- Brief:
Type out all the data below, word for word.

- Exercise input:
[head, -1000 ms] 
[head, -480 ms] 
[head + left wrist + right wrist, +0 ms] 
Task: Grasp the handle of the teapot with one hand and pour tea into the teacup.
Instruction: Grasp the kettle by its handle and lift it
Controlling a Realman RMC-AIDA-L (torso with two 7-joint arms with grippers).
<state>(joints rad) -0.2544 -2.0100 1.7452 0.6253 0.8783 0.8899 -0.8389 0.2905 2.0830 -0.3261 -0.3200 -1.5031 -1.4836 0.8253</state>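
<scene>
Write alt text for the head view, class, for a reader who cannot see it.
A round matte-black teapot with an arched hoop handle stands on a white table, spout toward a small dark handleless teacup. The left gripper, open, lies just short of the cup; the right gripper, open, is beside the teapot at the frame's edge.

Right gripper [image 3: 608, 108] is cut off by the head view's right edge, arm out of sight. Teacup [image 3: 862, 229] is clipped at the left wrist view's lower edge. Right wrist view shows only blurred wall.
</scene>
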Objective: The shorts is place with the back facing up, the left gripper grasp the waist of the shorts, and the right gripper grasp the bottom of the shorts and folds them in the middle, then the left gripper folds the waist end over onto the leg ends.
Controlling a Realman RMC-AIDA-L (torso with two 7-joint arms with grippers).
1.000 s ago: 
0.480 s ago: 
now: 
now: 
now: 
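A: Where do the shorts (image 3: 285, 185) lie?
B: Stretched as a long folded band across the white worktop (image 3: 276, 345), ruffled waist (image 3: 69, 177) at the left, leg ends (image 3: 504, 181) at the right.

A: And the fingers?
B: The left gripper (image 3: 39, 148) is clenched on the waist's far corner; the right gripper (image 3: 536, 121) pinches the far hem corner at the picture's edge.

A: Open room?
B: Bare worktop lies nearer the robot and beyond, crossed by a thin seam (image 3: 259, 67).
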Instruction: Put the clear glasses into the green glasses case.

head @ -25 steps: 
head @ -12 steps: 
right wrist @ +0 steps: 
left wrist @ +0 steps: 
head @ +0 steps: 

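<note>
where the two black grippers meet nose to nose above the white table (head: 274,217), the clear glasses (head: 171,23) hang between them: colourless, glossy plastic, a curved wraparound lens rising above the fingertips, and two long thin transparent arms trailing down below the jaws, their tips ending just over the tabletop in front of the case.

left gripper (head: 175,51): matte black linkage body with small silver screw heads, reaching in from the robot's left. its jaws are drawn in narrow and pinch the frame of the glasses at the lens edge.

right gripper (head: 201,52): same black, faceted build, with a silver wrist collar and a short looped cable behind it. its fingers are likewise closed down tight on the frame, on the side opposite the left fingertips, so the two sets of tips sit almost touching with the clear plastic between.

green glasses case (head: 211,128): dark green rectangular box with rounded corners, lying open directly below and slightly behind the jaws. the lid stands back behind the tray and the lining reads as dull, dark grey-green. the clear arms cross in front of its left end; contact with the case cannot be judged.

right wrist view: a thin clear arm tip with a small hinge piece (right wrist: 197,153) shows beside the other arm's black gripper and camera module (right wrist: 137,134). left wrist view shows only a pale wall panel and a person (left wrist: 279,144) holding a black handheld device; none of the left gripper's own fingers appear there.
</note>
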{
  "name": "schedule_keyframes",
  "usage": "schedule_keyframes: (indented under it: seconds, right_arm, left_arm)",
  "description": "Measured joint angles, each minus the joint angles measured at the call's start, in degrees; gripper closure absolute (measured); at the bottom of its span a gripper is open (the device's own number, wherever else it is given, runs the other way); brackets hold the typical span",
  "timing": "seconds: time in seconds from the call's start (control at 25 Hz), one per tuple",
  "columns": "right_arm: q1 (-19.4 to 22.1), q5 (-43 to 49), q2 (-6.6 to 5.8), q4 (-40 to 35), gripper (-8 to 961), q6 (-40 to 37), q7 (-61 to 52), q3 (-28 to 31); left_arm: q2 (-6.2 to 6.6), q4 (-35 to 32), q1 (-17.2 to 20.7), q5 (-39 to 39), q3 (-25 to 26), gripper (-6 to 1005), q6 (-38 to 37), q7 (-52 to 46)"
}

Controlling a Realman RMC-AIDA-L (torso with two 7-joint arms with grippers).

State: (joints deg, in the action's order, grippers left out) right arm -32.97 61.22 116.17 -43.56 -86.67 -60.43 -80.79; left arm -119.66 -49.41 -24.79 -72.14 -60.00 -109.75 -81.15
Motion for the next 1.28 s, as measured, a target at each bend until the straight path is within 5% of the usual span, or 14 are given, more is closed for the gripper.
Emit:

- Answer to the problem:
[head, -1000 ms] 
[head, -480 ms] 
[head + left wrist + right wrist, +0 ms] 
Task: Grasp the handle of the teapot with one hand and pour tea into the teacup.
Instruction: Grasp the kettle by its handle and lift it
Controlling a Realman RMC-AIDA-L (torso with two 7-joint arms with grippers).
<state>(joints rad) -0.2544 -2.0100 1.7452 0.6253 0.8783 0.8899 -0.8389 0.2905 2.0830 -0.3261 -0.3200 -1.5031 -1.4836 0.8253</state>
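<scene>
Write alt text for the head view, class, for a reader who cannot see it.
A round matte-black teapot with an arched hoop handle stands on a white table, spout toward a small dark handleless teacup. The left gripper, open, lies just short of the cup; the right gripper, open, is beside the teapot at the frame's edge.

Right gripper [image 3: 608, 108] is cut off by the head view's right edge, arm out of sight. Teacup [image 3: 862, 229] is clipped at the left wrist view's lower edge. Right wrist view shows only blurred wall.
</scene>
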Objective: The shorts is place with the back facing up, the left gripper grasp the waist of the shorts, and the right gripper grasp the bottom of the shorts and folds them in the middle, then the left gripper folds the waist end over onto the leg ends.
Controlling a Realman RMC-AIDA-L (torso with two 7-joint arms with grippers).
1.000 s ago: 
0.480 s ago: 
now: 
now: 
now: 
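A: Where do the shorts (image 3: 285, 185) lie?
B: Stretched as a long folded band across the white worktop (image 3: 276, 345), ruffled waist (image 3: 69, 177) at the left, leg ends (image 3: 504, 181) at the right.

A: And the fingers?
B: The left gripper (image 3: 39, 148) is clenched on the waist's far corner; the right gripper (image 3: 536, 121) pinches the far hem corner at the picture's edge.

A: Open room?
B: Bare worktop lies nearer the robot and beyond, crossed by a thin seam (image 3: 259, 67).
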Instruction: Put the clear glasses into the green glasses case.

head @ -25 steps: 
head @ -12 steps: 
right wrist @ +0 steps: 
left wrist @ +0 steps: 
head @ +0 steps: 

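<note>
where the two black grippers meet nose to nose above the white table (head: 274,217), the clear glasses (head: 171,23) hang between them: colourless, glossy plastic, a curved wraparound lens rising above the fingertips, and two long thin transparent arms trailing down below the jaws, their tips ending just over the tabletop in front of the case.

left gripper (head: 175,51): matte black linkage body with small silver screw heads, reaching in from the robot's left. its jaws are drawn in narrow and pinch the frame of the glasses at the lens edge.

right gripper (head: 201,52): same black, faceted build, with a silver wrist collar and a short looped cable behind it. its fingers are likewise closed down tight on the frame, on the side opposite the left fingertips, so the two sets of tips sit almost touching with the clear plastic between.

green glasses case (head: 211,128): dark green rectangular box with rounded corners, lying open directly below and slightly behind the jaws. the lid stands back behind the tray and the lining reads as dull, dark grey-green. the clear arms cross in front of its left end; contact with the case cannot be judged.

right wrist view: a thin clear arm tip with a small hinge piece (right wrist: 197,153) shows beside the other arm's black gripper and camera module (right wrist: 137,134). left wrist view shows only a pale wall panel and a person (left wrist: 279,144) holding a black handheld device; none of the left gripper's own fingers appear there.
</note>
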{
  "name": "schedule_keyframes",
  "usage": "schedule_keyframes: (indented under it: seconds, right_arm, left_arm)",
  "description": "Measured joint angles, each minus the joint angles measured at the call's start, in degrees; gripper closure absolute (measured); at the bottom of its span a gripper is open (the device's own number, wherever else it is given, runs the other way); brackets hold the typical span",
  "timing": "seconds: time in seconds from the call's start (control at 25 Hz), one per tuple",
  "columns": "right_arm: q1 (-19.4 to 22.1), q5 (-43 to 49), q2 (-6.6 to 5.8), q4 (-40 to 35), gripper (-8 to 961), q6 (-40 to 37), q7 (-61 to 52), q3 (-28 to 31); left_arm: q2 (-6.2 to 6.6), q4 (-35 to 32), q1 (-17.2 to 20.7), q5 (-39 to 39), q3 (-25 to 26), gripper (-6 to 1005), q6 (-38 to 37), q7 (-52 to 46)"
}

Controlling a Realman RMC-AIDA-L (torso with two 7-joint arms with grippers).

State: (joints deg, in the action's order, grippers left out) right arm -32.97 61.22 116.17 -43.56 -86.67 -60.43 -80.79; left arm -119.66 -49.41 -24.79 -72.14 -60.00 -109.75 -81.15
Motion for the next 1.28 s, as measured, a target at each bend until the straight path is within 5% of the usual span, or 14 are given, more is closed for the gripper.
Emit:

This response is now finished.